„Neustart“ im Literaturhaus in Krefeld Krimis, die aus dem Rahmen fallen

Krefeld · Die Autoren Selim Özdogan und Sascha Reh lasen im Krefelder Schlachtgarten aus ihren Kriminalromanen. Für beide eine Premiere in diesem Genre.

 Selim Özdogan und Sascha Reh (r.) lasen im Schlachtgarten aus ihren Werken, die sich von klassischen Krimis deutlich unterscheiden.

Selim Özdogan und Sascha Reh (r.) lasen im Schlachtgarten aus ihren Werken, die sich von klassischen Krimis deutlich unterscheiden.

Foto: Lammertz, Thomas (lamm)

Einen vielseitigen Abend zur Literatur hat das Literaturhaus in seiner Reihe „Neustart“ gestaltet: Thomas Hoeps und seine Mitarbeiterin Marlene Jäger hatten den Kölner Selim Özdogan und den Duisburger Sascha Reh in den Schlachtgarten eingeladen. „Wir möchten mit der Literatur in die Stadt hinein“, sagt Hoeps – für den Biergarten mit Programm an der Dießemer Straße ist dies das erste literarische Event. 

Viele Literaturfreunde nutzten erfreut die Möglichkeit, unter freiem Himmel an langen Tischen zu sitzen, eine Zigarette zu inhalieren, etwas zu trinken und den Autoren auf der leicht kitschig dekorierten Bühne zuzuhören. Röhrender Hirsch neben Polstermöbeln. Dann und wann glitt im Hintergrund eine Regionalbahn vorbei. Thomas Hoeps, Leiter des Literaturhauses, hat die beiden Autoren zusammengespannt, weil beide erstmals einen Kriminalroman veröffentlicht haben. Sie sind hier auch zum erstenmal gemeinsam aufgetreten. Özdogan las aus „Der die Träume hört“. Mit seiner besonderen schwingenden Stimme sagt er: „Das ist meine erste Lesung in diesem Jahr mit echtem Publikum“, – lauter Premieren in Krefeld.

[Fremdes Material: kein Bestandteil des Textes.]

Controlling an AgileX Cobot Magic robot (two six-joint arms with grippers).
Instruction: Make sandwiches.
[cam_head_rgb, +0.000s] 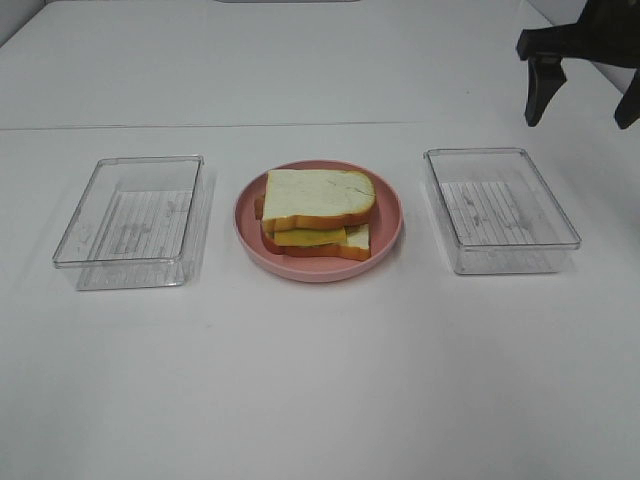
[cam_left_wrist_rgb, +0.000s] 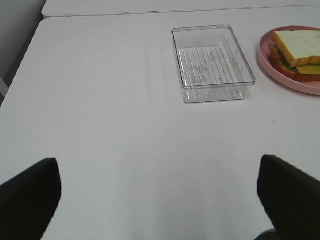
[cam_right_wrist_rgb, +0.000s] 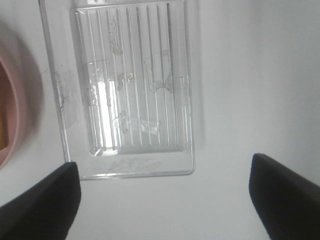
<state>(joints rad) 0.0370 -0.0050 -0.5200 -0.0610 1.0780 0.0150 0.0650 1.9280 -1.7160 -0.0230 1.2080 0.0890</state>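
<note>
The stacked toy sandwich of white bread slices (cam_head_rgb: 318, 212) on the round pink plate (cam_head_rgb: 390, 240) sits frame-centre; the empty, wide-open right gripper (cam_head_rgb: 585, 95), upper right, is nearer.

High camera looks down across the white bench (cam_head_rgb: 320, 400), both trays and the pink plate (cam_head_rgb: 388, 240) in frame; left wrist view sits low, looking across at the left tray (cam_left_wrist_rgb: 212, 62) and plate edge; right wrist view hangs close, straight down over the right tray (cam_right_wrist_rgb: 125, 90)
</note>
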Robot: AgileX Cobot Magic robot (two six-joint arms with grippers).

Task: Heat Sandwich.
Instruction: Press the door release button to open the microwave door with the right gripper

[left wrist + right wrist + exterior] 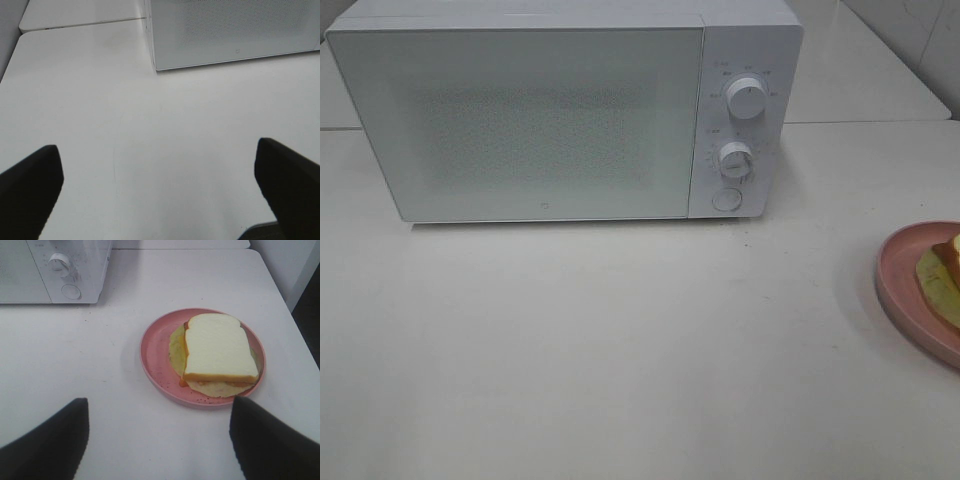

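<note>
Left gripper [157, 150]: dark fingers spread wide, nothing between them, poised over bare white table [150, 110], near the lower front corner of the microwave [230, 30]. Right gripper [160, 402]: fingers likewise well apart and empty, above the table just short of the pink plate [156, 365]. The sandwich [217, 347] lies flat on this plate, white bread uppermost, pale yellow-green filling spreading past its crust. In the high view the plate sits at the table's right edge, partly cut off, well apart from the microwave, whose door is closed. Its panel carries an upper dial [747, 97], a lower dial [734, 160] and a round button [726, 199].
</note>
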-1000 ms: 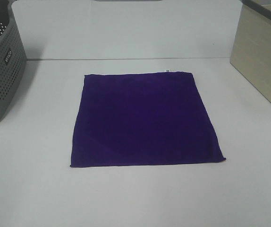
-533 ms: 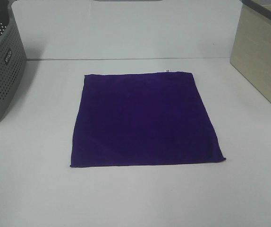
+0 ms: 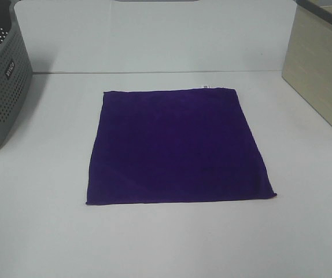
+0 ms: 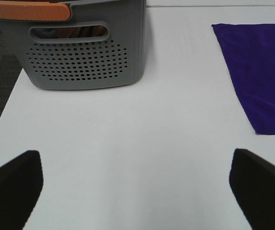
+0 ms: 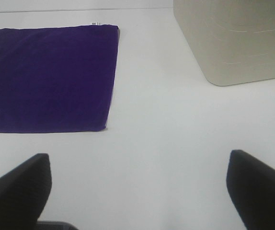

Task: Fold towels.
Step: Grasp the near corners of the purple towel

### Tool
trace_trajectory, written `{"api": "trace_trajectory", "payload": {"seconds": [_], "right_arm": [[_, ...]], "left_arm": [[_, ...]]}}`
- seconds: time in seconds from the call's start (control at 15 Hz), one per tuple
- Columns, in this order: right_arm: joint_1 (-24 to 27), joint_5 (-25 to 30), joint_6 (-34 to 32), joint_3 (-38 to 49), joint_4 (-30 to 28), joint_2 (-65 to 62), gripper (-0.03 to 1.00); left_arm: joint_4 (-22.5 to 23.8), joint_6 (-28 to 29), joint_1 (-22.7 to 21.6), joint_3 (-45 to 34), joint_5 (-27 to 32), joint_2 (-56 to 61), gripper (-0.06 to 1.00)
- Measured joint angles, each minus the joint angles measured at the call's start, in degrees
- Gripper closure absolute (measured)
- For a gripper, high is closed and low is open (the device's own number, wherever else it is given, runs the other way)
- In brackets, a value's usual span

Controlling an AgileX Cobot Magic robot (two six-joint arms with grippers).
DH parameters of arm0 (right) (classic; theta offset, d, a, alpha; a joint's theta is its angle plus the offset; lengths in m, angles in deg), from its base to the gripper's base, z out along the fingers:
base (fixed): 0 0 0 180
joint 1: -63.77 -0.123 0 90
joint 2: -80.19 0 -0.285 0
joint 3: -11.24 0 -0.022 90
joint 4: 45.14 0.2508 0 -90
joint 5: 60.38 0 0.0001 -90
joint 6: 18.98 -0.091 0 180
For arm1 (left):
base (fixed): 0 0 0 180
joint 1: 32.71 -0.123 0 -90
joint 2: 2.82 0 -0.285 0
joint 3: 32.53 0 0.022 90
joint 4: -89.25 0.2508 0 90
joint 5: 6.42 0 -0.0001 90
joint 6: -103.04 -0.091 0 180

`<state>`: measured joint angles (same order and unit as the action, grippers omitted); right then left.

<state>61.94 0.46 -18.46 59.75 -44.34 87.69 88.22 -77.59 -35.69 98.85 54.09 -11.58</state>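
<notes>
A deep purple square towel (image 3: 176, 145) lies flat and spread out on the white table, with a small white tag (image 3: 206, 87) on its far edge. It also shows in the left wrist view (image 4: 259, 76) and the right wrist view (image 5: 49, 79). Neither gripper shows in the exterior high view. My left gripper (image 4: 137, 187) is open and empty over bare table, to the left of the towel. My right gripper (image 5: 140, 189) is open and empty over bare table, to the right of the towel.
A grey perforated basket (image 3: 1, 87) stands at the table's left edge; in the left wrist view (image 4: 85, 48) it has an orange handle. A beige box (image 3: 322, 69) stands at the right, also in the right wrist view (image 5: 233, 38). A white wall panel runs along the back.
</notes>
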Motion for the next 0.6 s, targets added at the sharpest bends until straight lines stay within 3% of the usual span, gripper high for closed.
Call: {"api": "trace_trajectory", "payload": {"seconds": [0.27, 0.6], "right_arm": [[0.00, 3.15, -4.35, -7.16, 2.29, 8.14, 0.01], [0.00, 6.88, -5.16, -31.63, 5.56, 47.84, 0.01]], "left_arm": [[-1.89, -0.17, 0.00, 2.92, 1.20, -9.05, -0.05], [-1.32, -0.17, 0.00, 21.54, 5.39, -44.46, -0.05]]}}
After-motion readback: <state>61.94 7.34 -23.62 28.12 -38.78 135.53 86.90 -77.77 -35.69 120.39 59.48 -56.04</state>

Wobei das mit den Krimis irgendwie schwierig nachzuvollziehen war. Özdogan lieferte mehr Familienaufstellung in einer türkischstämmigen Gemeinschaft als ein irgendwie geartetes Verbrechen. Jedenfalls in den ausgewählten Passagen. Menschen mit ungewohnten Namen sprechen Dialoge mit ungewohnter Wortwahl – Özdogan versteht es vortrefflich, diese besondere Sprachwelt mit ihrem kulturellen Hintergrund abzubilden. Seine Bilder im Roman stammen alle aus der Hip-Hop-Szene und sind strukturierend. Die Musikrichtung schlägt eine Brücke zwischen dem Ich-Erzähler und seinem Sohn, von dessen Existenz er erst nach 17 Jahren erfährt. Alles weitere – selber nachlesen.

Der Andere Buchladen hatte auch den gerade erst erschienenen Band „Die Musik auf den Dächern“ auf seinem Büchertisch. Özdogan erzählte, dass er das Paket erst hier geöffnet habe, um die Vorfreude stundenlang auszukosten.

Özdogan und Hoeps unterhielten sich über Literatur, die Genres, die Figuren im Roman und den sozialen Aufstieg. Jener werde immer als Gewinn verstanden, aber niemand zeige, dass man dabei seine kulturelle Herkunft verlieren könne, sagte Özdogan. Die ernsthafte Plauderei gab viele Denkanstöße und machte Appetit auf die Lektüre.

Auch bei Sascha Reh, dem Träger des Niederrheinischen Literaturpreises (2010 für „Falscher Frühling“), findet sich von einem Krimi in klassischer Manier keine Spur. Dafür entführt der Roman uns zu einem Herrn Wuppke in Berlin, dem höchst skurrile Dinge zustoßen – ein amüsantes Vergnügen beim Zuhören. Herr Wuppke ist vorbestraft. „Aber das werde ich hier keinesfalls erzählen“, sagt Reh, der das auch nicht im Roman erwähnt. Vielleicht macht er aus diesem Handlungsstrang noch eine eigene Geschichte. Eingeflossen in den Roman sind Eindrücke von der Nordseeinsel Sylt, wo Reh 2018 Inselschreiber war. „Es ist eine Krimigroteske, eine Persiflage“, sagt Reh, „ich wollte Spaß haben beim Schreiben.“ 

Für beide Bücher gilt der Satz von Hoeps: „Sie werden normale Genre-Leser nicht befriedigen, denn sie erfüllen die Konvention nicht.“ Aber sie erwecken beide Lust, sich von der jeweiligen Sprache entführen zu lassen und sich auf diese sehr unterschiedlichen Welten einzulassen.